▶ _TASK DETAILS_
Go through the records and copy each line where the word "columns" occurs.

▶ _ENTRIES PROVIDED_
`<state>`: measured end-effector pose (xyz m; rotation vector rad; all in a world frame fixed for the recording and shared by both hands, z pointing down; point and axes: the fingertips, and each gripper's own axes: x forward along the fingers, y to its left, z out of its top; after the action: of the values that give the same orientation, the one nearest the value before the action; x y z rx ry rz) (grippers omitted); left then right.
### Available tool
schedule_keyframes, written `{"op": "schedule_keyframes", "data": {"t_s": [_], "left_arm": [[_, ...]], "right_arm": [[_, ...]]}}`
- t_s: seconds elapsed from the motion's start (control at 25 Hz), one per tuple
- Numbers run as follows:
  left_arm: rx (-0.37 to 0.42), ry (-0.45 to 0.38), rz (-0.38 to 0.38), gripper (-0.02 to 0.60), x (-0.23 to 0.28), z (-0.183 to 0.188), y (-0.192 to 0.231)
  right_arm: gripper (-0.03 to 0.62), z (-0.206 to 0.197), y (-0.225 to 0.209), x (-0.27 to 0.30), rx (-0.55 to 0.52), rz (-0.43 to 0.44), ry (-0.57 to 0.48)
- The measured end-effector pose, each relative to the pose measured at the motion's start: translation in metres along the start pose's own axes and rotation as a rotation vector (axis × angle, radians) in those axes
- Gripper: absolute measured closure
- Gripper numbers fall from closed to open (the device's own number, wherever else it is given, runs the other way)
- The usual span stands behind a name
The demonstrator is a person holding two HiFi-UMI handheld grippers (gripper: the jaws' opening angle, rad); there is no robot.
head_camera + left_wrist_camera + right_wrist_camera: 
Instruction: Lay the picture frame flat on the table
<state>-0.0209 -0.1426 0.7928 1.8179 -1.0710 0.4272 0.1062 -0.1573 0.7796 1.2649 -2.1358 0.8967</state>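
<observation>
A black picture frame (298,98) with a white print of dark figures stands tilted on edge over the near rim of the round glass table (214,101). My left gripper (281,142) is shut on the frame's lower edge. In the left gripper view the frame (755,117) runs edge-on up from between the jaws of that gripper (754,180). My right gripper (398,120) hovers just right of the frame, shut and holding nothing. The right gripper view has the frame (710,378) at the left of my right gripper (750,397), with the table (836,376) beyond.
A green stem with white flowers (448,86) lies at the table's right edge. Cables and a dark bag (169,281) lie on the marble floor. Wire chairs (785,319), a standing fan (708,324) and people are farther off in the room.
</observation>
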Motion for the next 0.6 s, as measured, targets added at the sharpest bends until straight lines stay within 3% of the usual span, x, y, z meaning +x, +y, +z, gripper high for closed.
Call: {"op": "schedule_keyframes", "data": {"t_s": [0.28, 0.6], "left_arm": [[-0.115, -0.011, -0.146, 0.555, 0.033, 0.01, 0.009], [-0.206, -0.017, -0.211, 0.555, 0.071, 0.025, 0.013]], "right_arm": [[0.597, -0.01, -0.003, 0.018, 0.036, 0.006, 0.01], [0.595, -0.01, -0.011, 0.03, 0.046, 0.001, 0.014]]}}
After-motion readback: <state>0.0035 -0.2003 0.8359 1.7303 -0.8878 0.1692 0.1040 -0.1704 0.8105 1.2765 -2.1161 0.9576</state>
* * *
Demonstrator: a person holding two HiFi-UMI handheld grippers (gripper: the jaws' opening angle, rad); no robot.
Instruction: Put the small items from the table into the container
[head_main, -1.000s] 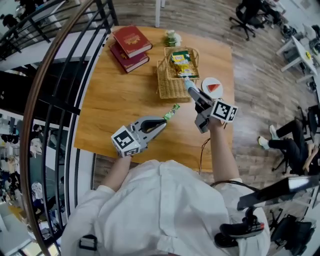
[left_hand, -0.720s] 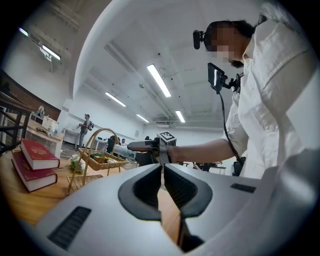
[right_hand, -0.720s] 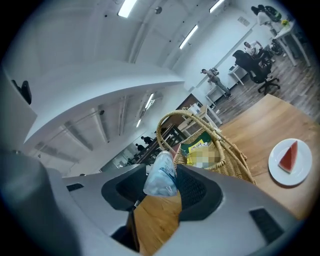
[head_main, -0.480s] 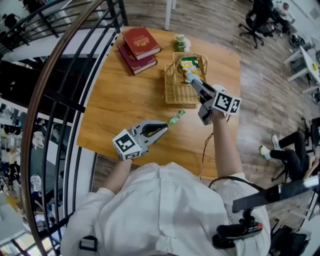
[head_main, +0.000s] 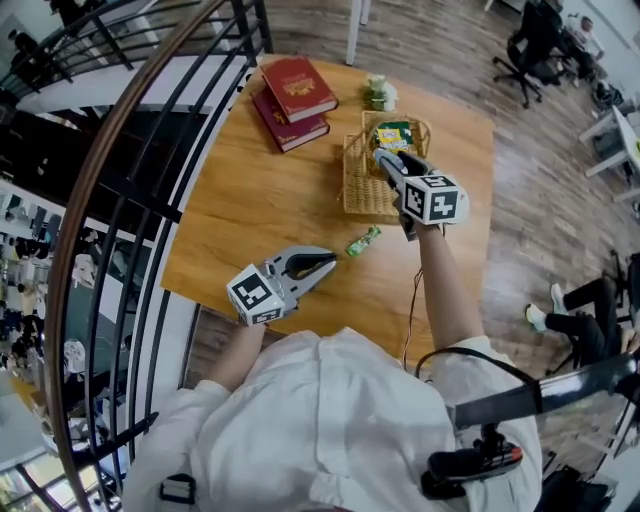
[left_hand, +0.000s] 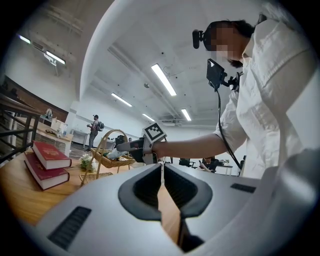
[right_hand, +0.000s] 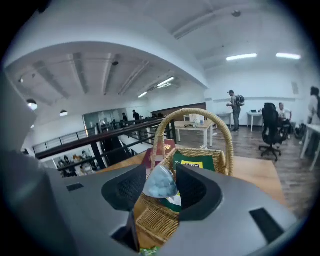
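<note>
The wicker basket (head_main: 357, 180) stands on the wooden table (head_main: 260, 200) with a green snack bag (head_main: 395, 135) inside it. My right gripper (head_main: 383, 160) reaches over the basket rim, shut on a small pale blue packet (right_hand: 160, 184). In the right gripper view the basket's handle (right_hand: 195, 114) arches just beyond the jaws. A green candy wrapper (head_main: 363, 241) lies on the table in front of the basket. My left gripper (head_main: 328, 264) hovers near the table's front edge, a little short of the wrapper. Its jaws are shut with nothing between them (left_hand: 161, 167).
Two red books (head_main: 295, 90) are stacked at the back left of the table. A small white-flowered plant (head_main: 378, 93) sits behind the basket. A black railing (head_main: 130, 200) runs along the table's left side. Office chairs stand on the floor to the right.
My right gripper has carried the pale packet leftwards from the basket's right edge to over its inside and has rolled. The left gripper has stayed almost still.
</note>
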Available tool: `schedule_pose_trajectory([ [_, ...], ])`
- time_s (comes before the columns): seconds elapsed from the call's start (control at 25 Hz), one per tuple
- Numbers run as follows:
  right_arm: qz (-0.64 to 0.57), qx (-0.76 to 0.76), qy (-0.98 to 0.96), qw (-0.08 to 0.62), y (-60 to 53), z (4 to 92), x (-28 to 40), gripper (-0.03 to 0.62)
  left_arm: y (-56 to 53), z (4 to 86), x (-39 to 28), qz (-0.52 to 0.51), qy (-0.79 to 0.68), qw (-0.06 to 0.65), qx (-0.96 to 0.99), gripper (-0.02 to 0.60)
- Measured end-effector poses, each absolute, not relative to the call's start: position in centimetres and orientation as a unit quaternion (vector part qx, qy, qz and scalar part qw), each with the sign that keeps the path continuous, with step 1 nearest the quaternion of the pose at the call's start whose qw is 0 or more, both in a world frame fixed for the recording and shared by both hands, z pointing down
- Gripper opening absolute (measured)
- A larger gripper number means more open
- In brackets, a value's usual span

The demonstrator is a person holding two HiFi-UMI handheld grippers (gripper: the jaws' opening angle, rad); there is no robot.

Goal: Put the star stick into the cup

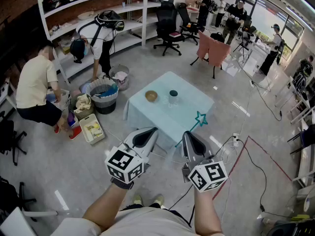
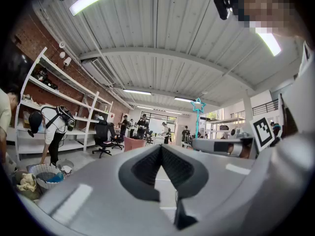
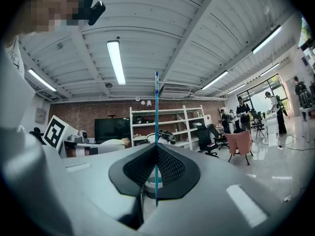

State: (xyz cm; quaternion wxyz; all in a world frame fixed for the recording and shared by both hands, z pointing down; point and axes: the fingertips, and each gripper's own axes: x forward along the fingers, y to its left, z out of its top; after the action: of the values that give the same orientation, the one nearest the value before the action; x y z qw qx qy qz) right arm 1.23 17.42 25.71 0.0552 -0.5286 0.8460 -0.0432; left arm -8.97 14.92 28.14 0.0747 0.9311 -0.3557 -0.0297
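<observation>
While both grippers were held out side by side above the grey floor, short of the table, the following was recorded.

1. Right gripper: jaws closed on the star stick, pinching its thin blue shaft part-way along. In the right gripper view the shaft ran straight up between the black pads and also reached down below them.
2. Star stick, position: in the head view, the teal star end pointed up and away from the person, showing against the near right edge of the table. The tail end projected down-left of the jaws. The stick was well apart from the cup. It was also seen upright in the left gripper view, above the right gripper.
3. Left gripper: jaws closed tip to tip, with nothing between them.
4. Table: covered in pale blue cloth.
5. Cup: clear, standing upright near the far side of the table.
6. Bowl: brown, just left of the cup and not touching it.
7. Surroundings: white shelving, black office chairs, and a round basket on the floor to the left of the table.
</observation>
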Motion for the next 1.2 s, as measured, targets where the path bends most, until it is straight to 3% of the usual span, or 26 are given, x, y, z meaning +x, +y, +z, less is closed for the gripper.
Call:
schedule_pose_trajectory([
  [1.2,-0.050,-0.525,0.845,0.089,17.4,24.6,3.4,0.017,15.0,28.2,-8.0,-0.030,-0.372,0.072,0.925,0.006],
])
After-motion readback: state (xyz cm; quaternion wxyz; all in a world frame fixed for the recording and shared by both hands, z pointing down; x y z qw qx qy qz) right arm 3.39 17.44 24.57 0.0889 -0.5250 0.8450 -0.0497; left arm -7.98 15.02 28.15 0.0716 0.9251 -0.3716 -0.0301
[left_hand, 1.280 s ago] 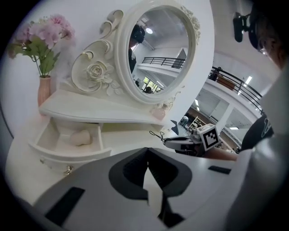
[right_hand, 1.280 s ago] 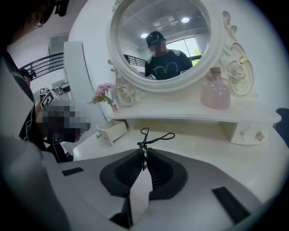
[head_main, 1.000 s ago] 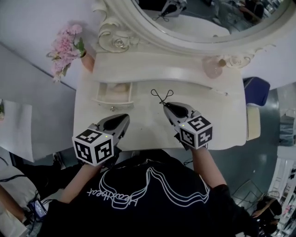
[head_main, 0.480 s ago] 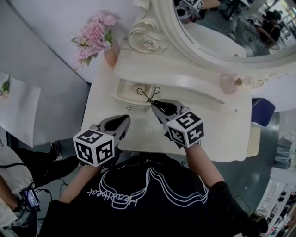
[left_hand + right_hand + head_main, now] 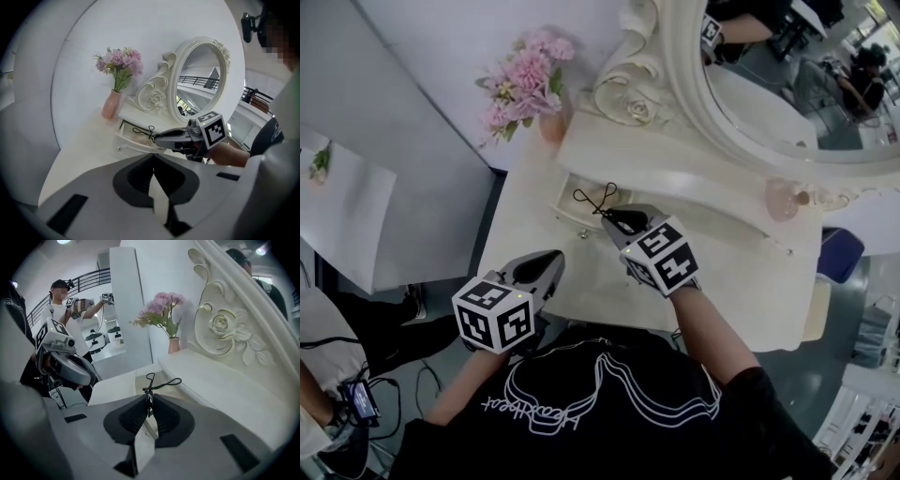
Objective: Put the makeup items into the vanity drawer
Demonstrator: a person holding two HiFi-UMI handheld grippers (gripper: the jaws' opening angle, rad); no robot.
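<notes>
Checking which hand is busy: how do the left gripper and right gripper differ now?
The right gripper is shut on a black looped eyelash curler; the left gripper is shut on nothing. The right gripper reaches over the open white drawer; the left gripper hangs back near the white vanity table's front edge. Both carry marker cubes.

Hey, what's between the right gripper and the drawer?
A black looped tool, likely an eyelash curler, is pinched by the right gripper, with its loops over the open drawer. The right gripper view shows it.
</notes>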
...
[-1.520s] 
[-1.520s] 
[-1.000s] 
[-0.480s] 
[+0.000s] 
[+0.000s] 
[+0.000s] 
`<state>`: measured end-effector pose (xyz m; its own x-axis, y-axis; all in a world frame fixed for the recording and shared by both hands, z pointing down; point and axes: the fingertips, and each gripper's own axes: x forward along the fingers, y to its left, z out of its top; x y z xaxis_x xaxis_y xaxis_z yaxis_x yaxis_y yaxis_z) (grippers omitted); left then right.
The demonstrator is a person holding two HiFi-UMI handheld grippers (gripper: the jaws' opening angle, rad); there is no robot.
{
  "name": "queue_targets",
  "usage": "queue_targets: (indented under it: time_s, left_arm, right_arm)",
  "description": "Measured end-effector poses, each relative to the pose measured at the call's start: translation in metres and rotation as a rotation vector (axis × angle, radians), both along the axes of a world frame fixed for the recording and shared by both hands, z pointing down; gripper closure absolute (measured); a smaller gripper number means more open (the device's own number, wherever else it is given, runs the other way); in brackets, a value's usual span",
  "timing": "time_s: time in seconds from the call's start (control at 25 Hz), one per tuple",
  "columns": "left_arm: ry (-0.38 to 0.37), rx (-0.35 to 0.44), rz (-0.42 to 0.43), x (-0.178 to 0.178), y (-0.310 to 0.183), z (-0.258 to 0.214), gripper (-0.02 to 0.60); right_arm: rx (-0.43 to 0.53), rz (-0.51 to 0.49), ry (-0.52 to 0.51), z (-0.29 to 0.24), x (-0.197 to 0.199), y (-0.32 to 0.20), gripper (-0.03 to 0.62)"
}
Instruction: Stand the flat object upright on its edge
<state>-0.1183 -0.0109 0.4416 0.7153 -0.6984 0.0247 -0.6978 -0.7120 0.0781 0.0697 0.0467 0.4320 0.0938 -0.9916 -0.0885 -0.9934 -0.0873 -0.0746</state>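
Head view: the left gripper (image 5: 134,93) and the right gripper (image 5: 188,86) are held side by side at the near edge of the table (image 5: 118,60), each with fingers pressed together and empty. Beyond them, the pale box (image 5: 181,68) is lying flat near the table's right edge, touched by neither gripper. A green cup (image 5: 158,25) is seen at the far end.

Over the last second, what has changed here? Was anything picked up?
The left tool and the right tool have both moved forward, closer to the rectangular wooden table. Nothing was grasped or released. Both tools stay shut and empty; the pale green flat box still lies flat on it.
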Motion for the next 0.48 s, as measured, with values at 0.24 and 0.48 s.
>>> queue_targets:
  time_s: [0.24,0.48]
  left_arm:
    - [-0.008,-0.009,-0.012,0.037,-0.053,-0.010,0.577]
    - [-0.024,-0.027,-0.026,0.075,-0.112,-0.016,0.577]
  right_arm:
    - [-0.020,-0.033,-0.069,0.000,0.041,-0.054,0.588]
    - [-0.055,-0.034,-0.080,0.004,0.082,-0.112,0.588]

▶ _FINISHED TASK_
- time_s (comes before the columns): seconds elapsed from the call's start (control at 25 Hz), one per tuple
  "columns": "left_arm: ry (-0.38 to 0.37), rx (-0.35 to 0.44), rz (-0.42 to 0.43), x (-0.178 to 0.178), y (-0.310 to 0.183), z (-0.258 to 0.214), gripper (-0.02 to 0.60); right_arm: rx (-0.43 to 0.53), rz (-0.51 to 0.49), ry (-0.52 to 0.51), z (-0.29 to 0.24), x (-0.197 to 0.199), y (-0.32 to 0.20), gripper (-0.03 to 0.62)"

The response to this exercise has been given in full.